Basic Supplements

Supplements are needed today, mainly because our food is not as nutritious as it was 100 years ago.

Supplements are needed today, mainly because our food is not as nutritious as it was 100 years ago.

by Dr. Larry Wilson — 

To function your best, I recommend adding some basic food supplements to your diet. They are trimethylglycine, kelp, omega-3 fatty acids, vitamin D3, calcium, magnesium, zinc, selenium and a powerful digestive enzyme. Other food supplements may be helpful; however, the ones listed above are most crucial.

Supplements are needed today mainly because our food is not as nutritious as it was 100 years ago. In my view, anyone who says that food will provide all the nutrients the body needs is just not well informed. All you have to do is compare the current USDA food tables with the same tables from 100 years ago.
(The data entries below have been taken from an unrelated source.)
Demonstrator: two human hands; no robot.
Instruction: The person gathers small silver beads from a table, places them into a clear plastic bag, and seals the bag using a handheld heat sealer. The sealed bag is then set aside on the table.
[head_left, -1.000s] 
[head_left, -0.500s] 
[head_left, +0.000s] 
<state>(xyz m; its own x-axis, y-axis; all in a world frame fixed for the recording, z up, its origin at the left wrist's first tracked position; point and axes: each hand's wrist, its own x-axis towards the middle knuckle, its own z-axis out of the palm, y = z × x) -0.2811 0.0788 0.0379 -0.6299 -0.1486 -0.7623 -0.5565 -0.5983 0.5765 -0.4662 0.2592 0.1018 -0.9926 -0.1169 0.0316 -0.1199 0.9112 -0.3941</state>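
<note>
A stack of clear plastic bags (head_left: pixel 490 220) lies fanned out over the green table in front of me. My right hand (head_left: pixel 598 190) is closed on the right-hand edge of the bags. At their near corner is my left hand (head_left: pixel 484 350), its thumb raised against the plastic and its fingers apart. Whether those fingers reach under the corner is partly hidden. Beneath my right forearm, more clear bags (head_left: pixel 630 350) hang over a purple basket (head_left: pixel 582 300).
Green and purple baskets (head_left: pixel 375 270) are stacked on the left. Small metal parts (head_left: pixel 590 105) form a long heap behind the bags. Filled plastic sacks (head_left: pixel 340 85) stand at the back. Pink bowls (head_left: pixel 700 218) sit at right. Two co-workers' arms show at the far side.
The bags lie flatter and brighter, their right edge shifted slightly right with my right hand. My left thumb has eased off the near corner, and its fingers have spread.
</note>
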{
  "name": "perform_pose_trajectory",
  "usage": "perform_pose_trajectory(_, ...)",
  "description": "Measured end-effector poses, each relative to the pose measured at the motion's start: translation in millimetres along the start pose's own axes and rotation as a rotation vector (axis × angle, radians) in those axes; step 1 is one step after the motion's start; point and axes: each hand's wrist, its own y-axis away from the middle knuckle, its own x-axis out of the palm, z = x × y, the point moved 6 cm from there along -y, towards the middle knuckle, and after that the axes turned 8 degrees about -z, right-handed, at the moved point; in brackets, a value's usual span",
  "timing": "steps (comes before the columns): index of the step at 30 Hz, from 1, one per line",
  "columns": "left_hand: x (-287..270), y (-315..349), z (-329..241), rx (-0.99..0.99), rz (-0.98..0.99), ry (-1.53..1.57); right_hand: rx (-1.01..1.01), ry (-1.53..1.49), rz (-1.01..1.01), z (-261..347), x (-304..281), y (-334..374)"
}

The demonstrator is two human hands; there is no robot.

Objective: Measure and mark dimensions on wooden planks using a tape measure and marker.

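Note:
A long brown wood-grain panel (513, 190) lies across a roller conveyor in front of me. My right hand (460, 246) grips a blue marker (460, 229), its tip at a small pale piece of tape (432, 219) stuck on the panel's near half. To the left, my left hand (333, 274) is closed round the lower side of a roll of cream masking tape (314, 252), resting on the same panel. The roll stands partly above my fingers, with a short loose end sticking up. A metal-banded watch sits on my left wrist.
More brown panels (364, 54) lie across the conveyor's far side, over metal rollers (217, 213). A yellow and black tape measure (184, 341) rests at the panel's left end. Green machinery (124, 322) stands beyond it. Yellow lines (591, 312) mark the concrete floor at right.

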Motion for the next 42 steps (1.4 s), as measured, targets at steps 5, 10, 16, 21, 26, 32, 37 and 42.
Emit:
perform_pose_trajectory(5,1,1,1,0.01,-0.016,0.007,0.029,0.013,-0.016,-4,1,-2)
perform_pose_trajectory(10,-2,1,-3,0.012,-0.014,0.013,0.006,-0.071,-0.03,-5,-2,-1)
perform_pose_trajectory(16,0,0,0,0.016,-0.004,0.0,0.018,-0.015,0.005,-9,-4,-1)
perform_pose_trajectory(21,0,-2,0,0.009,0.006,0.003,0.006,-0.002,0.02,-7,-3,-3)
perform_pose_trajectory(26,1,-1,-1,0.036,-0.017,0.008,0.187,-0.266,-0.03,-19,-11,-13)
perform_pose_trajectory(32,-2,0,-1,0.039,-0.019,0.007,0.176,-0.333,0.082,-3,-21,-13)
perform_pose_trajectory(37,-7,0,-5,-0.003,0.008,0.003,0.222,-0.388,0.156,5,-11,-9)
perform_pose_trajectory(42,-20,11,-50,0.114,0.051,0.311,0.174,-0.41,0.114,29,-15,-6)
Our produce contains 1/10 to 1/1000 the nutrient content of food 100 years ago. The reason is modern agricultural methods, even if the food is organically grown.

Anyone who claims that a vegetarian diet provides all the nutrients the body needs also is not well informed. Here are the details about these basic supplements.

 

Trimethylglycine or TMG 

This basic food supplement is not well known; however, it is very beneficial. TMG acts as a methyl donor, and methyl groups are needed for hundreds of bodily functions, ranging from liver detoxification to protein synthesis to the enhancement of brain activity.

TMG is found in some foods but not in the quantity necessary for most people. It is sold at many health food stores or online; any of the standard brands will work effectively. It is not costly, and it is very safe at the doses I suggest. Most adults need at least 1000 to 2000 mg or 1 to 2 grams daily. You can experiment to see which dose works best for you, based on how you feel after taking it.

Unhealthy children and babies will benefit from a small amount of TMG, based on their weight and size.

 

Kelp

Kelp is an important supplement today, both as a source of nontoxic and readily absorbable iodine and as a general mineral supplement. Extra iodine is necessary because most people do not consume enough iodine-rich foods, such as seafood and fish. However, please do not add too much of these foods to your diet as, unfortunately, most are contaminated with mercury. Seafood and large fish are the worst offenders.

Also, the iodine in iodized salt is not as well absorbed as it was in the past, so this source is not adequate.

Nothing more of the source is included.